### Material provided
--- --- ---

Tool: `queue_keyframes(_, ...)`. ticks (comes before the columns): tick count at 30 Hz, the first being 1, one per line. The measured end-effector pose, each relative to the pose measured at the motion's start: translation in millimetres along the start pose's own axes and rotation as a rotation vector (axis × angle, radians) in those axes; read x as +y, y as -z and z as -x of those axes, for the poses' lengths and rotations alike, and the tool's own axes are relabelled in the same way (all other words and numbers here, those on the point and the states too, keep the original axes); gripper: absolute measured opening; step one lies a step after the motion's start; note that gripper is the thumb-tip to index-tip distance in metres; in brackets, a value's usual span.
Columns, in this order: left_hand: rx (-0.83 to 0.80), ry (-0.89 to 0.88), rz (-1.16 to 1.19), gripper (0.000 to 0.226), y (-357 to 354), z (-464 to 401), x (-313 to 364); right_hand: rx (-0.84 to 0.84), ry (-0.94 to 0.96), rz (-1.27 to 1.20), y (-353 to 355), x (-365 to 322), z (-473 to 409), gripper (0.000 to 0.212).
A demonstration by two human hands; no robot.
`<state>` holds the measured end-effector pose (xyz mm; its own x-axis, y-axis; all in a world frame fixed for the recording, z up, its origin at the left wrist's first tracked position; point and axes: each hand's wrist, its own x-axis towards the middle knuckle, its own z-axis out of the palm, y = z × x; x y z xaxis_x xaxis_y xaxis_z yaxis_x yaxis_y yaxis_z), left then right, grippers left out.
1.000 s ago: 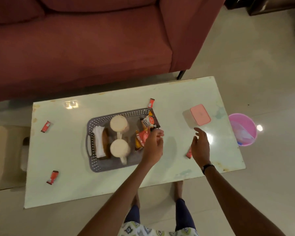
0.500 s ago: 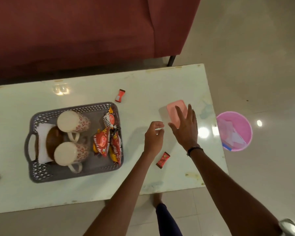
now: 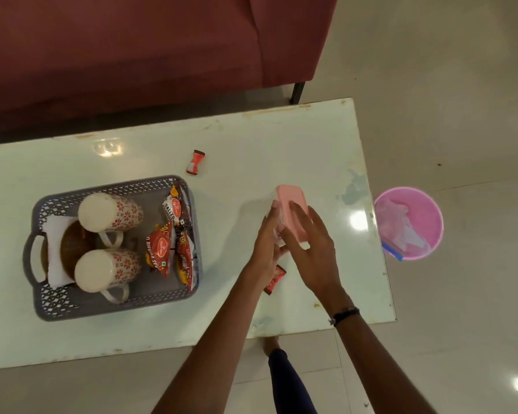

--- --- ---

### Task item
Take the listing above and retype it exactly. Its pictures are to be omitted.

### Finished task
Tool: `queue_keyframes(_, ...)`. ticks (comes before the columns): tick count at 30 Hz, the first being 1, one per line. The measured end-effector pose, each relative to the pose measured at the motion's start: translation in millimetres along the start pose's own axes and rotation as a rotation vector (axis × angle, radians) in those axes; read x as +y, y as -z and z as -x of those axes, for the poses' lengths and rotations alike, and the tool's own axes are relabelled in the same way (all other words and numbers here, those on the point and the states too, keep the original axes); gripper: absolute measured opening; step one lies a step after the motion's start; note that gripper is the thumb-tip to index-tip distance in metres; in brackets, a value's usual span.
Columns, in this order: left_hand: rx (-0.83 to 0.80), ry (-0.89 to 0.88), rz (-1.16 to 1.19), gripper (0.000 to 0.226), y (-357 to 354), z (-464 to 401), x (-313 to 364); right_hand: rx (-0.84 to 0.84), ry (-0.94 to 0.96), rz (-1.27 to 1.20), y (-353 to 355), x (-365 to 322), z (-473 to 409), gripper (0.000 to 0.212).
A demonstration by two human hands; no robot.
`<state>` holds the measured end-effector pose (xyz mm; its own x-axis, y-axis; all in a world frame fixed for the recording, z up, its origin at the left wrist's first tracked position; point and axes: each hand's wrist, its own x-axis towards the middle knuckle, its own z-axis out of the palm, y = z × x; x y z xaxis_x xaxis_y xaxis_z yaxis_x yaxis_y yaxis_z), left then right, grippers left out.
1.000 s ago: 
0.500 s ago: 
now: 

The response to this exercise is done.